The kamikaze bit is supported by a terrible example. The A-Wing that hits the bridge of the Executor was damaged. It was going to crash somewhere, the question was where. It wasn't a planned strategy.
posted by Bulgaroktonos at 3:05 PM on January 31, 2013 [1 favorite]


The point about kamikaze bit is supported by a terrible example. The A-Wing that hits the bridge of the Executor was damaged. It was going to crash somewhere, the question was where. It wasn't a planned strategy.
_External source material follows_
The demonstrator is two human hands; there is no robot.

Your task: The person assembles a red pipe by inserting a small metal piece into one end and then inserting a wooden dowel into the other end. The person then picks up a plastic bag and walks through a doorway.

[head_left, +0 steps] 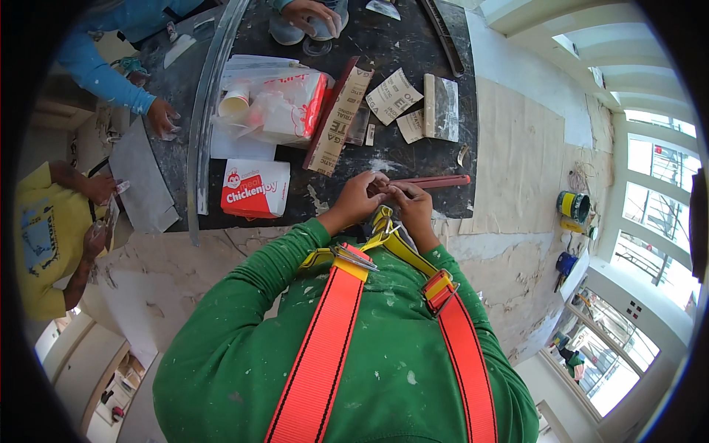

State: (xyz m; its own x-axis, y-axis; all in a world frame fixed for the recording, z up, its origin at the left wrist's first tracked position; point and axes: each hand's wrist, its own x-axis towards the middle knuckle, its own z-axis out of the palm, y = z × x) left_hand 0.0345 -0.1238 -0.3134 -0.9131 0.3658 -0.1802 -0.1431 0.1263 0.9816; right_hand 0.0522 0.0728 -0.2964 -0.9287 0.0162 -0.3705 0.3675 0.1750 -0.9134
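From my remote station, I had the left grip (359,195) and right grip (410,210) together at the desk (402,46), beside a slim maroon strip (437,181); I couldn't tell whether either clasped it.

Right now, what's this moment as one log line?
left fingers: at red strip, left end | right fingers: same end | grip: partly hidden | paper pieces: on table

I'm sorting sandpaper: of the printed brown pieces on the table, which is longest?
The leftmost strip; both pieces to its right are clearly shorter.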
Nobody ever specified how all those Bothans died. Maybe it was in a suicide bomb flash mob or something.
posted by His thoughts were red thoughts at 3:07 PM on January 31, 2013 [4 favorites]


In conclusion, Tie Fighter is a game of contrasts... as long as you have a 256-color VGA card, otherwise it's too much contrast especially with a 720x350 monochrome Hercules card.
posted by RobotVoodooPower at 3:37 PM on January 31, 2013 [6 favorites]
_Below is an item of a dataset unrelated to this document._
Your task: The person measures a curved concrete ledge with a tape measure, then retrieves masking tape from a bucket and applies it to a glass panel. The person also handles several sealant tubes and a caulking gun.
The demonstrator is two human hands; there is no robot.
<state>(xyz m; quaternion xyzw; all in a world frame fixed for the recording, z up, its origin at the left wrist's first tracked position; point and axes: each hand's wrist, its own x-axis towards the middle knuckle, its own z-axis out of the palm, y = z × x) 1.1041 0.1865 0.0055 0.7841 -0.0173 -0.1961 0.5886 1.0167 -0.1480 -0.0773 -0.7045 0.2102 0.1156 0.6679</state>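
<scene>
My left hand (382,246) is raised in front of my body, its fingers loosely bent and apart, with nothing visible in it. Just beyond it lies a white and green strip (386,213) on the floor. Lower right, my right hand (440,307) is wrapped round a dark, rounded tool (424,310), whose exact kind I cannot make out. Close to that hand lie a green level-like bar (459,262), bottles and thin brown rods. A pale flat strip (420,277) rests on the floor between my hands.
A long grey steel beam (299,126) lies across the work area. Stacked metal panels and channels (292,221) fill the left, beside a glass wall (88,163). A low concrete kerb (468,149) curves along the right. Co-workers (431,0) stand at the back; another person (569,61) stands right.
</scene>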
I specifically remember this thought running through my head at one point, after completing several of the secret missions:

"Whoa, this game is kind of fucked up...cool"

I also enjoyed doing evil things in Fallout.

I am a terrible person.
posted by Doleful Creature at 3:46 PM on January 31, 2013


Lucas DID make the Bush parallels really clumsy in the prequels, and anyone complaining about Ewoks defeating the Empire is a myopic nerd who hasn't looked up from Wookiepedia long enough to google 'Vietnam War'.
posted by Charlemagne In Sweatpants at 4:15 PM on January 31, 2013




I'll still complain about the Ewoks.

If the movies were more like the Vietnam War, then you'd have the Rebels fighting and losing a long string of engagements. Then the Death Star shows up and the Rebels manage to blow everything they have in an all-out assault on it. Their assault will fail but the Empire will be quite shocked the Rebels had the capability to launch a battle of this magnitude. The Ewoks, when the Empire shows up on Endor, will get a few licks in and draw blood and, again, the Empire will be surprised at how resilient the resistance is before they then wipe out most of the Ewok population.
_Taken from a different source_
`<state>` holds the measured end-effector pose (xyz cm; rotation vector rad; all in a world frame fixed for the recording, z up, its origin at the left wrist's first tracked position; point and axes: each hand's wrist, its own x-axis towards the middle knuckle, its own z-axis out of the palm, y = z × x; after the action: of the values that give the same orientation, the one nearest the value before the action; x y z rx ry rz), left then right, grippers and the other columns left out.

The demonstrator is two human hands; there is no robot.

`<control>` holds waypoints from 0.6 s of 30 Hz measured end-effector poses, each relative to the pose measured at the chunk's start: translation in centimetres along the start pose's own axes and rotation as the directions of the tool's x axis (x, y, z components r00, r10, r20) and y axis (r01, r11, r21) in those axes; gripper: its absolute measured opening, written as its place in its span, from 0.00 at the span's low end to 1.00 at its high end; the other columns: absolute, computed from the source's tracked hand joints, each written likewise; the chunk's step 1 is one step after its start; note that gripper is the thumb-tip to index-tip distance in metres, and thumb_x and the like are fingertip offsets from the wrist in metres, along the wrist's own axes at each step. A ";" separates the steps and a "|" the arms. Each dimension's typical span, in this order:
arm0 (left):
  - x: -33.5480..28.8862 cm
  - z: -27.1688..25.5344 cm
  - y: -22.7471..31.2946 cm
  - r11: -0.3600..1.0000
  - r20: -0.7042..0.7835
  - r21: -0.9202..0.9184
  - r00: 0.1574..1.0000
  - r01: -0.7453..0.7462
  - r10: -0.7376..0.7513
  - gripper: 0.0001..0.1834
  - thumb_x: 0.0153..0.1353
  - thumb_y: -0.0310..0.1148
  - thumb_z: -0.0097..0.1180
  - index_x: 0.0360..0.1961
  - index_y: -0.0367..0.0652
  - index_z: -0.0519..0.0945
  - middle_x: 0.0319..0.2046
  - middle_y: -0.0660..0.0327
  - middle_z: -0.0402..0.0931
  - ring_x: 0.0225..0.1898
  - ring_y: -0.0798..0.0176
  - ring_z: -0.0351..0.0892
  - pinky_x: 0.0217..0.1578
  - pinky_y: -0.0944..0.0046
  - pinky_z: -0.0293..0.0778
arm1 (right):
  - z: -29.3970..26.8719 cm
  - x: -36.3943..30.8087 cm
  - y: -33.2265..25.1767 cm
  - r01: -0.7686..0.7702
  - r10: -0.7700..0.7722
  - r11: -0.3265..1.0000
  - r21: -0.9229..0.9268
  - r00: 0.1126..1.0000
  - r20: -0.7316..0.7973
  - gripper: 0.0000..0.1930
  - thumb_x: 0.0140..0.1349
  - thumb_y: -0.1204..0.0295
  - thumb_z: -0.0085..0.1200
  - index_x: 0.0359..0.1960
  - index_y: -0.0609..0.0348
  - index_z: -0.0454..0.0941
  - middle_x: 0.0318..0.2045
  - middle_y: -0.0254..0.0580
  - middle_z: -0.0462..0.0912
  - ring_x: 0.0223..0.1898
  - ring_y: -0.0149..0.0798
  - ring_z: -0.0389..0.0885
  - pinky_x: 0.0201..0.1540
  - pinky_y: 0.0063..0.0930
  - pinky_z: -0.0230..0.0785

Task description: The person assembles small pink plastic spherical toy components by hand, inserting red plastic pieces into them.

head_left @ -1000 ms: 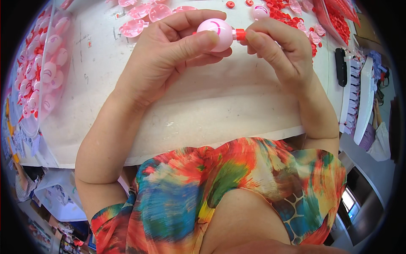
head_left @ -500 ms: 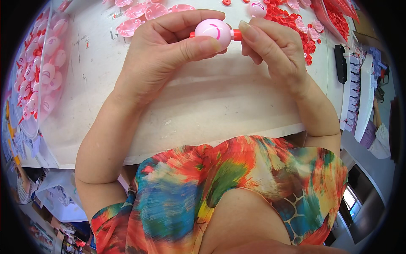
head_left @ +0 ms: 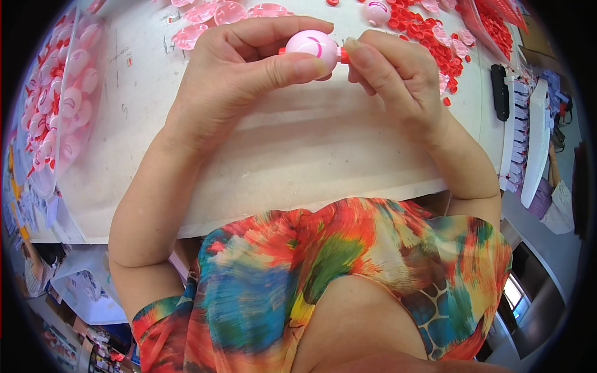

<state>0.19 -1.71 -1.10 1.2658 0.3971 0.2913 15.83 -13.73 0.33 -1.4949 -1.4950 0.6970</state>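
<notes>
My left hand is closed around a pale pink plastic ball with a curved magenta line on it, thumb in front and fingers behind. A bit of red shows at the ball's left side. Between the thumb and bent fingers of my right hand is a small red plastic piece, set against a short stub on the ball's right side. My right fingertips hide most of that piece. Both hands are above the white table.
A similar pink ball sits beyond my right hand, beside scattered red plastic rings. Translucent pink shells lie at the far left. A clear bin of pink balls stands left; a black bar-shaped object lies right.
My right hand has shifted slightly left, and the red piece is now closer to the ball, covering more of the stub. My left hand keeps its hold on the ball.
</notes>
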 end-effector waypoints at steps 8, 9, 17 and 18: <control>0.1 0.3 0.1 0.980 0.037 0.166 0.994 -0.110 0.105 0.21 0.51 0.29 0.56 0.46 0.32 0.71 0.38 0.55 0.74 0.39 0.60 0.76 0.44 0.63 0.72 | 0.0 0.0 0.0 -0.025 0.025 1.000 -0.006 1.000 0.007 0.13 0.60 0.67 0.45 0.23 0.63 0.74 0.14 0.36 0.69 0.16 0.26 0.65 0.19 0.20 0.57; 0.3 0.5 0.3 0.993 0.014 0.099 0.998 -0.058 0.057 0.21 0.52 0.29 0.55 0.47 0.33 0.70 0.39 0.55 0.74 0.39 0.61 0.76 0.43 0.64 0.72 | -0.2 0.2 0.0 -0.019 0.019 1.000 -0.005 1.000 0.003 0.15 0.60 0.65 0.44 0.22 0.63 0.74 0.13 0.36 0.69 0.16 0.26 0.65 0.18 0.20 0.57; 0.2 -0.8 1.0 0.986 -0.144 0.154 0.986 -0.062 0.085 0.21 0.53 0.28 0.54 0.49 0.35 0.69 0.40 0.58 0.74 0.40 0.66 0.75 0.42 0.70 0.70 | 0.1 1.9 0.7 -0.212 0.225 0.959 0.190 0.973 -0.050 0.19 0.61 0.58 0.41 0.23 0.62 0.74 0.17 0.30 0.70 0.21 0.22 0.66 0.23 0.17 0.56; 0.2 -1.3 1.1 0.966 -0.124 0.190 0.972 -0.174 0.200 0.21 0.51 0.24 0.55 0.49 0.35 0.69 0.41 0.57 0.74 0.41 0.67 0.74 0.43 0.71 0.70 | 0.3 1.7 0.5 -0.264 0.286 0.951 0.160 0.949 -0.134 0.18 0.61 0.59 0.41 0.24 0.62 0.73 0.18 0.30 0.71 0.22 0.22 0.66 0.24 0.16 0.56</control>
<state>-0.19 -0.19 -0.36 1.4665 0.4330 0.5188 16.05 -11.94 0.12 -1.6262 -1.1068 0.8123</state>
Finally, the Empire will decide to give up after winning every single battle because they don't have the will to fight any more. They'll let the Rebels have some territory and, 40+ years later, they'll reopen trade and talk about being friends again.
posted by honestcoyote at 4:50 PM on January 31, 2013 [5 favorites]


the Empire will be surprised at how resilient the resistance is before they then wipe out most of the Ewok population.

The Empire doesn't need to wipe out the Ewoks. Due to the destruction of the second Death Star, the Ewok population, not to mention the rest of the planet of Endor, will not fare well.
posted by chambers at 6:40 PM on January 31, 2013 [2 favorites]


...not to mention the rest of the planet of Endor...

*cough*forestmoon*couch*
posted by His thoughts were red thoughts at 6:54 PM on January 31, 2013 [4 favorites]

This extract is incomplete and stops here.